Action item
Images are not part of the copy; write out the rest of the data exactly as given.

The data
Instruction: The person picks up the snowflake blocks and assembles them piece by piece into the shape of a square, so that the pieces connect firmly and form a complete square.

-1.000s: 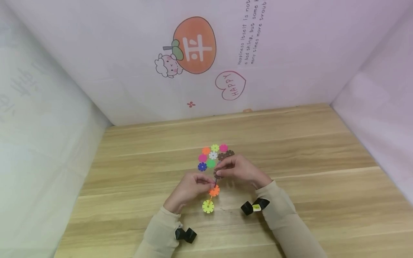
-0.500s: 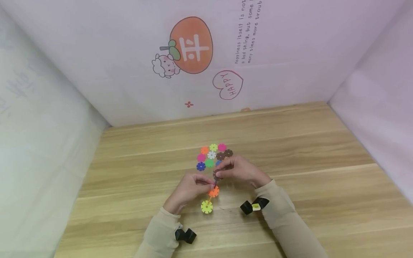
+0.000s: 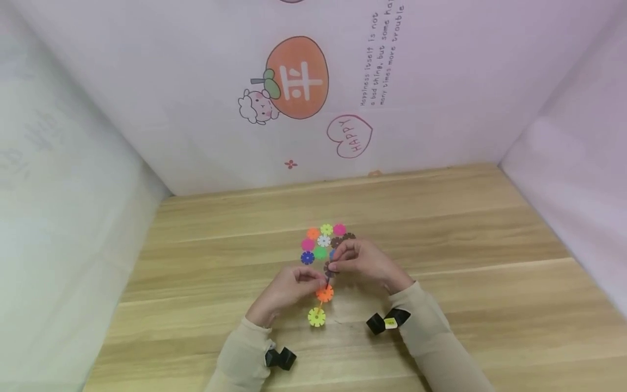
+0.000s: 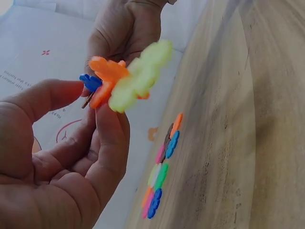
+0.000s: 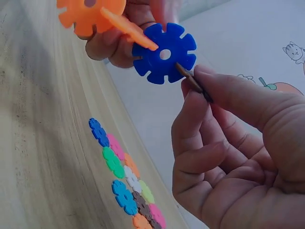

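My left hand point(image 3: 289, 286) pinches a dark blue notched plastic disc point(image 5: 153, 62) between thumb and fingers. Slotted into that disc is an orange one point(image 5: 128, 27), which joins another orange disc point(image 3: 324, 294) and a yellow disc point(image 3: 317, 317) at the chain's near end. On the other side, my right hand point(image 3: 364, 264) holds a brown disc point(image 5: 191, 82) by thumb and index finger. The brown disc's edge meets a slot of the blue disc; how deep it sits cannot be told. In the left wrist view the yellow disc point(image 4: 140, 76) hides part of the chain.
Beyond the hands, several loose discs lie flat in a cluster on the wooden table, among them a green disc point(image 3: 320, 252), a white disc point(image 3: 324, 240) and a pink disc point(image 3: 339, 230). A printed white cloth point(image 3: 206, 109) hangs behind the table, with cloth at both sides.
Both hands keep their pinches on the blue and brown discs, with hardly any movement. The head view has shifted slightly.
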`<action>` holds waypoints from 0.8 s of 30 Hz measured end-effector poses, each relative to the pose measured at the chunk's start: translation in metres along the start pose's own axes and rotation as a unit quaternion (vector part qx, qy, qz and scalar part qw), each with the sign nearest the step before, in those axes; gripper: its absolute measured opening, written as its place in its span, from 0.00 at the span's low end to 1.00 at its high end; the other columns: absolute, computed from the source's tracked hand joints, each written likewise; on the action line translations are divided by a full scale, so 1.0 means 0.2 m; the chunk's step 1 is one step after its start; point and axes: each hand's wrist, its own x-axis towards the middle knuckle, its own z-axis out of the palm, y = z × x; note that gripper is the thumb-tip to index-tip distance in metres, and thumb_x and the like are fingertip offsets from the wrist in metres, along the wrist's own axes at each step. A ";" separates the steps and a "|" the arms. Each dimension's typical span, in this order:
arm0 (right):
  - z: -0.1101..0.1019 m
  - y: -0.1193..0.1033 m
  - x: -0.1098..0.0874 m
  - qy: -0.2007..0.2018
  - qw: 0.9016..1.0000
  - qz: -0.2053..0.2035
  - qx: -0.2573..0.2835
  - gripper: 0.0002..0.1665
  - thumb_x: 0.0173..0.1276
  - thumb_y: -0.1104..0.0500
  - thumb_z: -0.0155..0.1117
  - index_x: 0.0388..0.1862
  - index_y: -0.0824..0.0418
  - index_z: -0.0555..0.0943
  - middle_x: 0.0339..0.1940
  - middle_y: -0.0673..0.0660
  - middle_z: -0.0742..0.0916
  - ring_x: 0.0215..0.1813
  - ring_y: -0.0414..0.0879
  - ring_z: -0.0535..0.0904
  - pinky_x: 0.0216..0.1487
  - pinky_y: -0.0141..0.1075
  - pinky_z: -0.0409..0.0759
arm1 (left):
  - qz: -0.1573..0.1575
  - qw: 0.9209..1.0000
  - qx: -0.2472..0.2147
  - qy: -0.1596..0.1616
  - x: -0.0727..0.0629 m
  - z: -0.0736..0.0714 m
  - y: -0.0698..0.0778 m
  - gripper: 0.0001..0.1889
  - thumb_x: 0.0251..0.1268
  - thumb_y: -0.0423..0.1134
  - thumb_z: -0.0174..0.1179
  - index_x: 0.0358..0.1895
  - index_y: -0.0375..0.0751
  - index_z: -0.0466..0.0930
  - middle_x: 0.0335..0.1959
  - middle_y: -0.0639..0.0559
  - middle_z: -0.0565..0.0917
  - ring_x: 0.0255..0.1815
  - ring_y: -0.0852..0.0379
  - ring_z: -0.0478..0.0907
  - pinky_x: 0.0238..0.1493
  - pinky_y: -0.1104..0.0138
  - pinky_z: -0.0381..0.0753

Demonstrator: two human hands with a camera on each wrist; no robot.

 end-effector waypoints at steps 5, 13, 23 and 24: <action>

Solved exercise
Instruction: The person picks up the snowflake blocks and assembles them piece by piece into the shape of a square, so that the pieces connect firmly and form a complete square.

-1.000s: 
-0.500s: 
+0.000s: 
+0.000s: 
+0.000s: 

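My left hand point(image 3: 289, 286) pinches a dark blue notched plastic disc point(image 5: 153, 62) between thumb and fingers. Slotted into that disc is an orange one point(image 5: 128, 27), which joins another orange disc point(image 3: 324, 294) and a yellow disc point(image 3: 317, 317) at the chain's near end. On the other side, my right hand point(image 3: 364, 264) holds a brown disc point(image 5: 191, 82) by thumb and index finger. The brown disc's edge meets a slot of the blue disc; how deep it sits cannot be told. In the left wrist view the yellow disc point(image 4: 140, 76) hides part of the chain.
Beyond the hands, several loose discs lie flat in a cluster on the wooden table, among them a green disc point(image 3: 320, 252), a white disc point(image 3: 324, 240) and a pink disc point(image 3: 339, 230). A printed white cloth point(image 3: 206, 109) hangs behind the table, with cloth at both sides.
Both hands keep their pinches on the blue and brown discs, with hardly any movement. The head view has shifted slightly.
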`<action>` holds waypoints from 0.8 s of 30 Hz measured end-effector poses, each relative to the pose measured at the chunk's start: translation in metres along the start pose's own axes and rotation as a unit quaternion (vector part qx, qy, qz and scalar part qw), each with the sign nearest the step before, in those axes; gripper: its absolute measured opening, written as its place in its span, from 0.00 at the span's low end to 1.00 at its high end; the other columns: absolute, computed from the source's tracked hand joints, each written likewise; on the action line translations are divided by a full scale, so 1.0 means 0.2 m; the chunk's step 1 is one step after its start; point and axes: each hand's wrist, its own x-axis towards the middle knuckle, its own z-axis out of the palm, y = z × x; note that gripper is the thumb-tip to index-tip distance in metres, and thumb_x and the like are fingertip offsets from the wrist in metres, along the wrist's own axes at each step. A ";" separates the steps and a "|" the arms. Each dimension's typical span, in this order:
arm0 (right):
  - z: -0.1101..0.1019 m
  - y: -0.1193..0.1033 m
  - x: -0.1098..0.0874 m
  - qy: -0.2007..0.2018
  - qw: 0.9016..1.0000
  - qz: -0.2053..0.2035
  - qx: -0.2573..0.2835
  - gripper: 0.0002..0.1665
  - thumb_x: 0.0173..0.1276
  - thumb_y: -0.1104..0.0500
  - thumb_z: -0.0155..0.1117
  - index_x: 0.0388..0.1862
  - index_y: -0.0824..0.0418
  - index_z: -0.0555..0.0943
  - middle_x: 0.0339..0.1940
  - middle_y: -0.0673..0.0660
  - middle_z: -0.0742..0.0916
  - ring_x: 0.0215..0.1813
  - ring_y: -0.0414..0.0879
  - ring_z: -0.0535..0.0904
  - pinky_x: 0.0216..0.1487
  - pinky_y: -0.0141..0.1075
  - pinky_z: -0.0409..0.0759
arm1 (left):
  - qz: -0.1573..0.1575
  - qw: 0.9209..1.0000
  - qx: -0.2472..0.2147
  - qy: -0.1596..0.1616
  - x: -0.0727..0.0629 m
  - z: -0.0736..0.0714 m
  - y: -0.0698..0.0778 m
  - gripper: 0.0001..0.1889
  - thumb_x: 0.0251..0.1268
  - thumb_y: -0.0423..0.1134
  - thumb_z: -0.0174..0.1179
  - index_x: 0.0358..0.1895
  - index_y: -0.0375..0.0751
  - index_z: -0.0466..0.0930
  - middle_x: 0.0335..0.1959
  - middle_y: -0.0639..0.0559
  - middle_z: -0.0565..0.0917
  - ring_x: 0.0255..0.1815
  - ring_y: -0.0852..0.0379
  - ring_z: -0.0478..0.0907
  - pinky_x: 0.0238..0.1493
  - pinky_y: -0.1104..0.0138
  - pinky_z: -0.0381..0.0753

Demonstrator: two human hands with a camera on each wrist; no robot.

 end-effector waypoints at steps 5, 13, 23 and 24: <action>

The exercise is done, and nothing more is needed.